Some years earlier, I had reduced my housekeeping standards. The classic book on breastfeeding, The Womanly Art of Breastfeeding annoyed me in part because their idea of lowered standards is still higher than mine. What household chores do get done, get done as they go along. The laundry basket is in the bathroom with the laundry. Dirty dishes go into the dishwasher immediately. I clean as I go when I cook. I view vacuuming as a quarterly chore. (Now that I have a kid starting to crawl, I have to keep it cleaner because of what might otherwise wind up in his mouth.) I'm a good, fast cook, and I know how to stock the kitchen so we can eat out of it for a week without multiple store runs. I know how to cook for one person or for many, and I know what freezes.

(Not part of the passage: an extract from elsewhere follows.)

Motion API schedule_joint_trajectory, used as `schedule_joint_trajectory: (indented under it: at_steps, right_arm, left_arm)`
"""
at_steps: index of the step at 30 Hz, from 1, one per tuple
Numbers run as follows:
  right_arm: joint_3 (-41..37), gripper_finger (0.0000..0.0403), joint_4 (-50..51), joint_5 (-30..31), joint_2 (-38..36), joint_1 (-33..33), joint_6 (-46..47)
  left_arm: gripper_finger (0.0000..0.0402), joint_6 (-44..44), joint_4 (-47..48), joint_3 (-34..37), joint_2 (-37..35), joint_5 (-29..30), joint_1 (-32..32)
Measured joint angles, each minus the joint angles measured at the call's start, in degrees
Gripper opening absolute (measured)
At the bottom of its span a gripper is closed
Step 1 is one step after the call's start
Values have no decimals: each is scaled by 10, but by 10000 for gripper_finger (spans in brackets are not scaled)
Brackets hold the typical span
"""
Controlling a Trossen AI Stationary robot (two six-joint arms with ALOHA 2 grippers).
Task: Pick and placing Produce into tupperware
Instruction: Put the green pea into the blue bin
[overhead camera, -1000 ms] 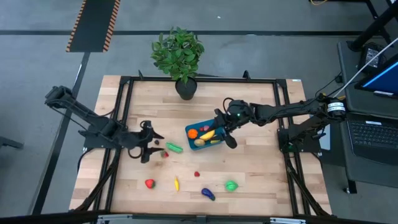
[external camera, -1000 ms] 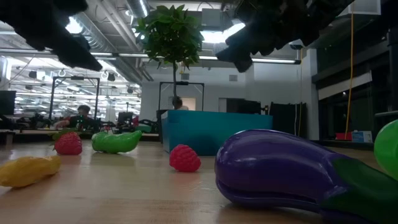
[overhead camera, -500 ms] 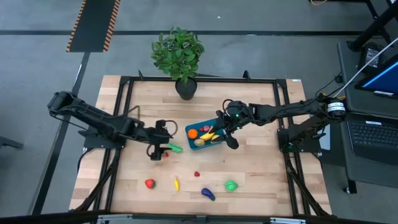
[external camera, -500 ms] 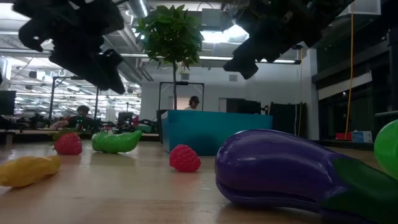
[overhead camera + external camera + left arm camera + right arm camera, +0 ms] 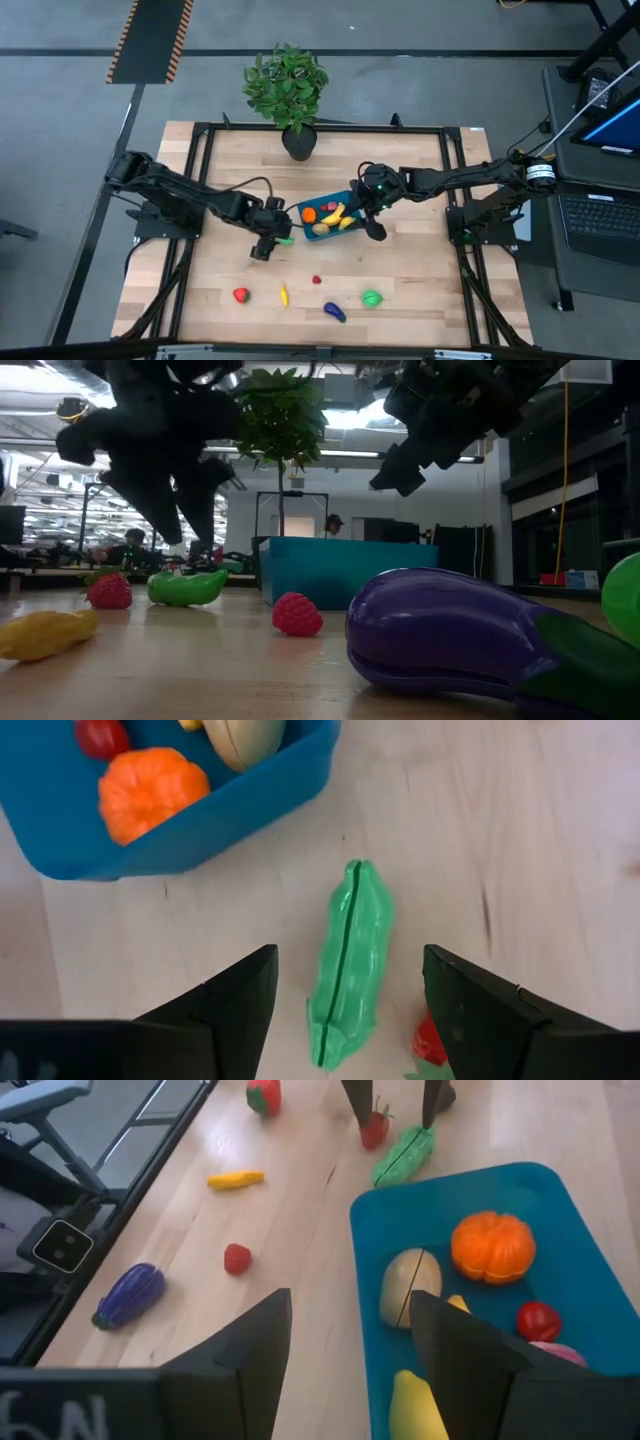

Then I found out that between recovering from a C-section and caring for a new baby, getting to the store to go grocery shopping was tricky. However much you pare down and prepare, the potential for surprises will remain.

We had planned, some months earlier, to visit the east coast to visit my husband's relatives when the baby was about three months old. I thought that was a conservative amount of time to adapt to new parenthood. But our baby was two weeks late; that plus a c-section meant we were only just organized to actually travel.

I had wanted to start exercising after eight weeks. With the anemia, that was just barely possible.

I had wanted to start martial arts at about three months. I was very uncertain about this goal, and had more or less abandoned it, since I did not know how recovered I would be. In the event, at about three months, my instructor was available, and I had child care. I was extraordinarily lucky that child care worked out; had the provider been incompatible with my baby, I would have had to delay indefinitely, until I found a provider I and my baby were happy with.

We had planned to spend a week in the mountains after Christmas, when Teddy was a little over four months old. We were able to do this, but by then, I realized that even cross country skiing was going to be tricky with such a small baby. We had arranged to bring child care with us, but he got sick and was unable to come. We spent a lot of time indoors (which was just fine; the view was gorgeous).

With a lot of assistance from friends, family and some paid helpers (child care and a post partum doula), we were able to survive, figure out how to get some sleep and start getting some exercise. But there was a bigger problem, that I have so far failed in finding a book about: solving problems as a family.